Linux Asynch Io - Difference Between Aio.H and Libaio.H

Linux Asynch IO - difference between aio.h and libaio.h

None of these are really intended for sockets.

The POSIX AIO interface creates threads that use normal blocking IO. They work with the buffer cache and should in principle even work with sockets (though I've admittedly not tried).

The Linux kernel AIO interface does not create threads to handle requests. It works exclusively in "no buffering" mode. Beware of non-obvious behaviour such as blocking when submitting requests in some situations, which you can neither foresee nor prevent (nor know about other than your program acting "weird").

What you want is nonblocking sockets (a nonblocking socket is "kind of asynchronous") and epoll to reduce the overhead of readiness notification to a minimum, and -- if you can figure out the almost non-existing documentation -- splice and vmsplice to reduce the IO overhead. Using splice/vmsplice you can directly DMA from disk to a kernel buffer and push to the network stack from there. Or, you can directly move pages from your application's address space to kernel, and push to the network.

The downside is that the documentation is sparse (to say the least) and especially with TCP, some questions remain unaddressed, e.g. when it is safe to reclaim memory.

Difference between POSIX AIO and libaio on Linux?

On linux, the two AIO implementations are fundamentally different.

The POSIX AIO is a user-level implementation that performs normal blocking I/O in multiple threads, hence giving the illusion that the I/Os are asynchronous. The main reason to do this is that:

it works with any filesystem
it works (essentially) on any operating system (keep in mind that gnu's libc is portable)
it works on files with buffering enabled (i.e. no O_DIRECT flag set)

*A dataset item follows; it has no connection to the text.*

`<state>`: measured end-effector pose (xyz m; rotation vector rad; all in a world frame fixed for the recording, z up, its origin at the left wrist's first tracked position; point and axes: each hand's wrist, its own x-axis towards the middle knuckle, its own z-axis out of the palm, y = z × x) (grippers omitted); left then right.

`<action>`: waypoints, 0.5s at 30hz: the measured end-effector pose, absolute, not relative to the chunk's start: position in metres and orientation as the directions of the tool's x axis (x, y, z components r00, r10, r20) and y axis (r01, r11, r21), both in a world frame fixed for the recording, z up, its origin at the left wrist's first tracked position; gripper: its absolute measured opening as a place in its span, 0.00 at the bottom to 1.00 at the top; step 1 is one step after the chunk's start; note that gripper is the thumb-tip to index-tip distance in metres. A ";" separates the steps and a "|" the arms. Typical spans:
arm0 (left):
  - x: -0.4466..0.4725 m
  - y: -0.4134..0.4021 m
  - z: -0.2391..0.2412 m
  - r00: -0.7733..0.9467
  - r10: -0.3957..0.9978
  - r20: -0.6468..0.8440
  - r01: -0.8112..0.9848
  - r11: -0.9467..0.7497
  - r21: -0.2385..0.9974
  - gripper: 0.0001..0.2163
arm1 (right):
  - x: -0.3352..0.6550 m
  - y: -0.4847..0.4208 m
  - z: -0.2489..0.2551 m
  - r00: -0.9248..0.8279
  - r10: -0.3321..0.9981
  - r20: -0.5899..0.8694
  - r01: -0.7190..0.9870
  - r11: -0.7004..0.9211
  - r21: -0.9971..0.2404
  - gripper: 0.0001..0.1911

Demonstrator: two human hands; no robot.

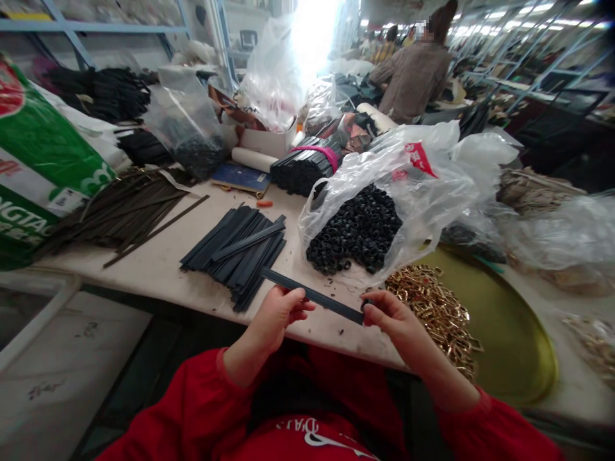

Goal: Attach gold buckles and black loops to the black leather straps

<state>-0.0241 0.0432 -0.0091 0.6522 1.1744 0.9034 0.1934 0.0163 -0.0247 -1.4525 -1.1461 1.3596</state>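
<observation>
My left hand point(282, 312) is closed on a flat black strap point(314, 296), gripping it between thumb and fingers. At the strap's right end, my right hand point(391, 315) pinches a small black loop point(366, 305); whether the strap passes through it I cannot tell. To the left lies a stack of black straps point(235, 253), one resting askew on top. Many small black loops point(358, 227) fill an open clear plastic bag point(432, 211) just beyond my hands. Gold metal buckles point(430, 310) are heaped on a round gold-coloured tray point(509, 339) at my right.
Brown strips point(129, 211) lie at the left beside a green bag point(33, 166). Behind are a blue notebook point(243, 177), an orange piece point(264, 203) and a bundle of dark strips point(302, 168) tied in pink. A person in brown point(416, 77) is farther back.
</observation>
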 end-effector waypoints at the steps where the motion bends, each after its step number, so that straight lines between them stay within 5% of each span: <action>1: -0.024 0.041 -0.009 0.106 0.865 -0.491 -0.274 0.500 0.822 0.07 | 0.193 0.007 -0.025 0.019 0.957 -0.291 -0.013 -0.291 -0.957 0.17; 6: -0.019 0.027 -0.011 0.079 0.873 -0.481 -0.355 0.476 0.805 0.07 | 0.183 -0.020 -0.030 0.113 0.901 -0.418 -0.385 -0.349 -0.855 0.17; 15: -0.009 -0.002 0.002 -0.010 0.931 -0.365 -0.432 0.325 0.841 0.15 | 0.177 -0.029 -0.026 0.004 0.869 -0.495 -0.670 -0.365 -0.646 0.16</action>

The main drawback is that your queue depth (i.e. the number of outstanding operations you can have in practice) is limited by the number of threads you choose to have, which also means that a slow operation on one disk may block an operation going to a different disk. It also affects which I/Os (or how many) is seen by the kernel and the disk scheduler as well.

The kernel AIO (i.e. io_submit() et.al.) is kernel support for asynchronous I/O operations, where the io requests are actually queued up in the kernel, sorted by whatever disk scheduler you have, presumably some of them are forwarded (in somewhat optimal order one would hope) to the actual disk as asynchronous operations (using TCQ or NCQ). The main restriction with this approach is that not all filesystems work that well or at all with async I/O (and may fall back to blocking semantics), files have to be opened with O_DIRECT which comes with a whole lot of other restrictions on the I/O requests. If you fail to open your files with O_DIRECT, it may still "work", as in you get the right data back, but it probably isn't done asynchronously, but is falling back to blocking semantics.

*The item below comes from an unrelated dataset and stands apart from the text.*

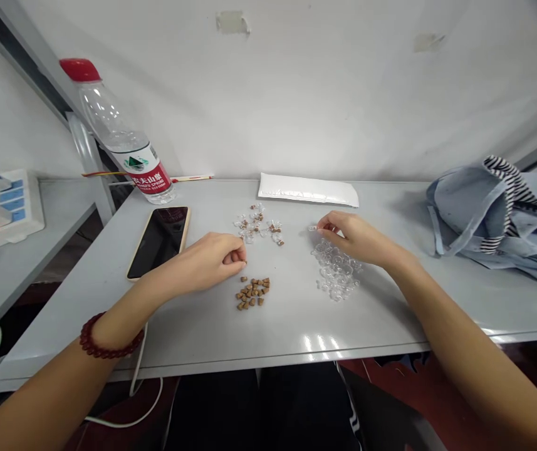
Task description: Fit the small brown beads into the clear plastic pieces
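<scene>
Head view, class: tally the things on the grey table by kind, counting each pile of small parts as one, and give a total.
Water bottle: 1
Phone: 1
White packet: 1
Cloth bag: 1
Piles of small parts: 3
Total: 7

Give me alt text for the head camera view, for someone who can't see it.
At a grey table, the left hand pinches a small brown piece beside a pile of brown pieces; the right hand pinches a clear piece by a clear pile. A phone lies left.
</scene>
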Demonstrator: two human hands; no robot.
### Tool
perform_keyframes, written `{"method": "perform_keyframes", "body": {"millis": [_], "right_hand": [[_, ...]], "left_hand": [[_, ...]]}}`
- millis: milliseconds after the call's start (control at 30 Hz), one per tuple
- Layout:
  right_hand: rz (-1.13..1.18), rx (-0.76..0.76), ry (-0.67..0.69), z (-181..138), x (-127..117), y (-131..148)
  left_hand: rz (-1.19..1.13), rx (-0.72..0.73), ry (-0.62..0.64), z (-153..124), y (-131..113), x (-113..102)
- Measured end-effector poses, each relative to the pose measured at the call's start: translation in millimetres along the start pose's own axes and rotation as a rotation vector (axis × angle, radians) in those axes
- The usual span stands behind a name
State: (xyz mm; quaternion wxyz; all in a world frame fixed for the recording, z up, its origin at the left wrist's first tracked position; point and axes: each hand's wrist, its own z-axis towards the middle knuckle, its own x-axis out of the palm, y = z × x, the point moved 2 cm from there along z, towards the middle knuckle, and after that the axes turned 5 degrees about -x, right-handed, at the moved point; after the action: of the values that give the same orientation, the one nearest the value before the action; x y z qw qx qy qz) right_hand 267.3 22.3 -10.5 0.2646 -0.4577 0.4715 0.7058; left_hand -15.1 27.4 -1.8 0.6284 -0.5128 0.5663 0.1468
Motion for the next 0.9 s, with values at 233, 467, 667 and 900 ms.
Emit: {"method": "perform_keyframes", "body": {"millis": [233, 467, 667, 900], "right_hand": [[0.233, -0.198, -0.152, -7, 2, 45], [0.523, -0.109, -0.121, -11, -2, 53], [0.487, -0.161, -0.026, -8, 11, 58], [0.205, -0.32, 0.049, -4, 41, 63]], "left_hand": [[-0.116, 0.085, -0.108, 1, -10, 7], [-0.2, 0.225, -0.221, -3, -22, 10], [-0.311, 0.26, -0.29, -5, -29, 15], [-0.347, 0.365, -0.329, 0, -31, 28]]}}
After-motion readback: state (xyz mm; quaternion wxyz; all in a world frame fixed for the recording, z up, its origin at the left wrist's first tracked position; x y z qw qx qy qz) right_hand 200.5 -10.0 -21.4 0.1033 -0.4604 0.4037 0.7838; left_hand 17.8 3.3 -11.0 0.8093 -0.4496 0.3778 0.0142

Also keep in mind that io_submit() can actually block on the disk under certain circumstances.

What is the status of POSIX asynchronous I/O (AIO)?

Network I/O is not a priority for AIO because everyone writing POSIX network servers uses an event based, non-blocking approach. The old-style Java "billions of blocking threads" approach sucks horribly.

Disk write I/O is already buffered and disk read I/O can be prefetched into buffer using functions like posix_fadvise. That leaves direct, unbuffered disk I/O as the only useful purpose for AIO.

Direct, unbuffered I/O is only really useful for transactional databases, and those tend to write their own threads or processes to manage their disk I/O.

So, at the end that leaves POSIX AIO in the position of not serving any useful purpose. Don't use it.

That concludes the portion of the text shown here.